L’intuizione delle magliette
E allora iniziarono ad aprire un negozio e poi un altro e un altro ancora, e non bastavano mai. «Non riuscivamo a stare dietro a tutte le richieste, anche lavorando come matti». Fino al 1978 niente pubblicità. Poi arriva Oliviero Toscani proprio quando il marchio sta sfondando nel mondo. Ma dopo gli anni dei grandi successi, quando la discesa sembra irreversibile, è Gilberto, con il supporto del suo manager più fidato, Gianni Mion, a creare l’impero, sulla scorta di un piano di diversificazione avviato a fine anni 80 con l’acquisto della Sme da cui è nato Autogrill e poi Autostrade, e aeroporti, immobili e varie partecipazioni finanziarie in Mediobanca, Generali, Pirelli. Edizione srl è il cuore dell’attività economica e Gilberto il vicepresidente.
Il business si allarga
Nel 2000 c’è l’ingresso in Atlantia. Soprattutto grazie ad Autostrade i loro ricavi salgono alle stelle.
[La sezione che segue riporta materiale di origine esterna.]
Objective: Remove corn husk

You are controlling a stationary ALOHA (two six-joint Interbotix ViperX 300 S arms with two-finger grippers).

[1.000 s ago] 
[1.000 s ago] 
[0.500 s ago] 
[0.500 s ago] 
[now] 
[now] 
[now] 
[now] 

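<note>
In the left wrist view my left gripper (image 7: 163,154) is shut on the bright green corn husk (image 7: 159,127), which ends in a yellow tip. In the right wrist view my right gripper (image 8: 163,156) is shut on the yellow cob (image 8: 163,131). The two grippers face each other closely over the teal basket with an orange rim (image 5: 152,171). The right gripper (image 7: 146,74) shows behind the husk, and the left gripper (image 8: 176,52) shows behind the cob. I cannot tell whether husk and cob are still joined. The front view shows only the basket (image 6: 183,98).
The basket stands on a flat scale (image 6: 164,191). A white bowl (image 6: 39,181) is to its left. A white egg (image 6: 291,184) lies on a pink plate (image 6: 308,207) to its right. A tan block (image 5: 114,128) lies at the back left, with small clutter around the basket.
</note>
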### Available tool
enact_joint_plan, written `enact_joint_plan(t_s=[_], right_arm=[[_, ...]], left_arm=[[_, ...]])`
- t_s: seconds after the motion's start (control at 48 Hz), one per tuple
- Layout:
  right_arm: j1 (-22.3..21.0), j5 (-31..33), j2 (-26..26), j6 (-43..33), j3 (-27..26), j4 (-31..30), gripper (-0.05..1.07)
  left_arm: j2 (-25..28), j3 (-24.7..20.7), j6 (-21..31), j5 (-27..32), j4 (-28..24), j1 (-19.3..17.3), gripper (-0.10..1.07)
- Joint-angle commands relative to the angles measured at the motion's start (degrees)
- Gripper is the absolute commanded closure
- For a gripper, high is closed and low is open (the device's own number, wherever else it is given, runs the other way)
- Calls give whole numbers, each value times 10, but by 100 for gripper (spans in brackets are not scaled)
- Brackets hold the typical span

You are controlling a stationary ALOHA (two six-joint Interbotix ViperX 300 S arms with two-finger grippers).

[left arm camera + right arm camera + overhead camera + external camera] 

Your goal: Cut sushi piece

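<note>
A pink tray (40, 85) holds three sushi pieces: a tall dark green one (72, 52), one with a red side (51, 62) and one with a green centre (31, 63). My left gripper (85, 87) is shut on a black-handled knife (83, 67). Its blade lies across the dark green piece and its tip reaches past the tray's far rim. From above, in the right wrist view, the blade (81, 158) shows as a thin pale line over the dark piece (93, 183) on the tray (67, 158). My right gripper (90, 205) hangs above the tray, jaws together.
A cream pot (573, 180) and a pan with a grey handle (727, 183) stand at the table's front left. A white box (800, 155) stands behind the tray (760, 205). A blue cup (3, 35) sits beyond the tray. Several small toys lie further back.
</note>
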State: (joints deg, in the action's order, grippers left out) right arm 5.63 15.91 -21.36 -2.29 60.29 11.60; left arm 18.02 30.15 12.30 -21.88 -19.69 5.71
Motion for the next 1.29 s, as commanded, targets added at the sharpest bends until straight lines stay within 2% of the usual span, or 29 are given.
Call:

Giovanni Castellucci, l’amministratore delegato che disse che il ponte di Genova non era pericoloso, era un uomo suo, che lui aveva portato dalla Barilla e poi aveva fatto crescere in azienda. Ma queste sono memorie e cronache delle ultime, tragiche polemiche.
La passione per lo sport
Gilberto, ha detto chi gli era rimasto più vicino, ne era rimasto molto scosso. Basta niente per cambiare il corso di una vita. Come nello sport, e lui lo sapeva bene. Era un appassionato di golf ed era stato anche un giocatore di basket di qualche risicata speranza: «Dai 14 ai 21 anni giocavo nella Duomo Folgore. Non sono arrivato nella prima squadra nonostante i consigli di un grande come Gianni Giomo e ho smesso dopo il servizio militare: un legamento rotto cadendo da un rimbalzo». E’ che la vita aveva altre promesse per lui, altre storie da raccontare.